A hora da verdade
Denúncias existentes nos arquivos das auditorias militares, nos dossiês levantados por organismos de defesa dos direitos humanos, nos bancos de dados dos jornais e em provas testemunhais não deixam dúvidas quanto a violações graves dos direitos humanos & assassinatos, torturas, “desaparecimentos“ de opositores e de pessoas ligadas a estes (apenas por parentesco, laços de amizade ou atividade profissional), praticadas por agentes do Estado, nesse período, sem que tenha sido possível, até agora, esclarecê-las, mesmo após a reconstituição do Estado Democrático de Direito.
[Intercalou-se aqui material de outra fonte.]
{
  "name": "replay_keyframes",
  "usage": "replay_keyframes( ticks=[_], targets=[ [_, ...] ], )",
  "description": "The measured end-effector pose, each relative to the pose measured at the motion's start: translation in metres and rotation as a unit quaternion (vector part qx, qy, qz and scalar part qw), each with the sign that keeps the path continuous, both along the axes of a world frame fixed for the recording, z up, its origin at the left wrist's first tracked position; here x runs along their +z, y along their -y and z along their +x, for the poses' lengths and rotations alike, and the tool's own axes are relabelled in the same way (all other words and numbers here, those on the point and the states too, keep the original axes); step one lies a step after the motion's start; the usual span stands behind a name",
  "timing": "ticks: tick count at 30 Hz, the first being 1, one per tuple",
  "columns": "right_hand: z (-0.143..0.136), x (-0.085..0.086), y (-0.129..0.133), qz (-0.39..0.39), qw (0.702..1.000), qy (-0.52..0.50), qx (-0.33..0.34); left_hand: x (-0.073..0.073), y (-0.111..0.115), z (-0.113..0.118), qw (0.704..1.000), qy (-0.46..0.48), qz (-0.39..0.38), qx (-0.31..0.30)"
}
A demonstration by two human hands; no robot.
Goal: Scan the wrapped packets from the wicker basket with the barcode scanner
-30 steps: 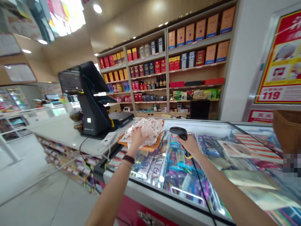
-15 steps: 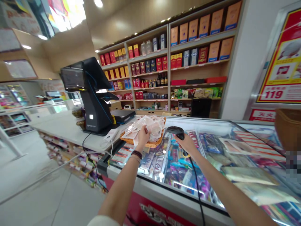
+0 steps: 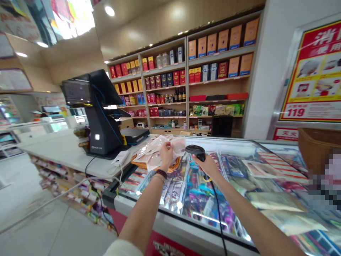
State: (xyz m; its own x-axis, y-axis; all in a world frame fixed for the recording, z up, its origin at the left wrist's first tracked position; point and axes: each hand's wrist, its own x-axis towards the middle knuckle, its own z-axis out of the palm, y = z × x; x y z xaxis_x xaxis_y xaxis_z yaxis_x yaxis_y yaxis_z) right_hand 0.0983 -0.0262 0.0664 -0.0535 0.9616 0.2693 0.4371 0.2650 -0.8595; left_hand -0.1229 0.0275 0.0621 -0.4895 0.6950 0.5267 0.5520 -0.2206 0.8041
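My left hand (image 3: 166, 155), with a dark bead bracelet at the wrist, pinches a clear flat plastic packet (image 3: 178, 145) just above a wicker basket (image 3: 140, 164). The basket is heaped with similar packets (image 3: 151, 149) and rests on the glass top of a chest freezer. Wrapped around the handle of a black barcode scanner (image 3: 195, 150) is my right hand (image 3: 208, 167). The scanner's head points left toward the pinched packet, a small gap apart. Its black cable (image 3: 218, 213) hangs down over the freezer's front.
Bagged goods fill the chest freezer (image 3: 210, 204) under its glass. To the left, a black checkout terminal (image 3: 102, 124) stands on the counter (image 3: 58, 142), near a white device (image 3: 118, 159) with a cable. A brown basket (image 3: 314, 149) is at the right. Shelves (image 3: 165, 85) of boxes line the back.
My left hand has moved right and lifted a packet from the pile toward the scanner. My right hand still grips the scanner. The whole view has shifted slightly.
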Motion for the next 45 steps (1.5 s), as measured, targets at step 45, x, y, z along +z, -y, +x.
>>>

Ora, esse fato tem impedido que a sociedade brasileira cicatrize suas feridas e possa, finalmente, olhar para frente. Isso nunca poderá ocorrer, sem a satisfação a tantas famílias vitimadas, que têm o direito de saber o que ocorreu com os seus entes queridos. Só a verdade poderá proporcionar a criação desse clima almejado por todos. Foi pensando nisso que o governo teve a lucidez e o senso de justiça, de aceitar a proposta da Conferência Nacional de Direitos Humanos, depois de recolhidas as sugestões das conferências regionais, durante vários meses, colocando como um dos itens da terceira versão do PNDH a criação de uma Comissão da Verdade (como tinha sido cobrado, aliás, pela ONU e a OEA) para realizar essa tarefa.
Bastou esse anúncio para o mundo vir abaixo: desencadeou-se uma campanha desinformativa, na base de informações falsas. Em primeiro lugar, a Comissão é apenas de esclarecimento dos fatos, não de punição de possíveis responsáveis (só o Judiciário poderia fazer isso, se assim o entendesse). Em segundo lugar, não visa à revogação da Lei da Anistia. Na verdade, ninguém no governo tem essa proposta. O que está em curso, por iniciativa do Conselho Federal da OAB é uma interpelação ao STF para que defina a interpretação da Lei da Anistia e sua abrangência (que a OAB entende não beneficiar os agentes do Estado que praticaram crimes de lesa-humanidade). Fora disso, o que há é o velho artifício de se criar uma crise artificial para mais uma vez tentar sonegar essas informações. Contudo, a sociedade brasileira já está muito amadurecida para continuar a cair nesse engodo.
*Mário Albuquerque – Presidente da Associação 64/68 Anistia e membro da Comissão de Anistia do Ministério da Justiça.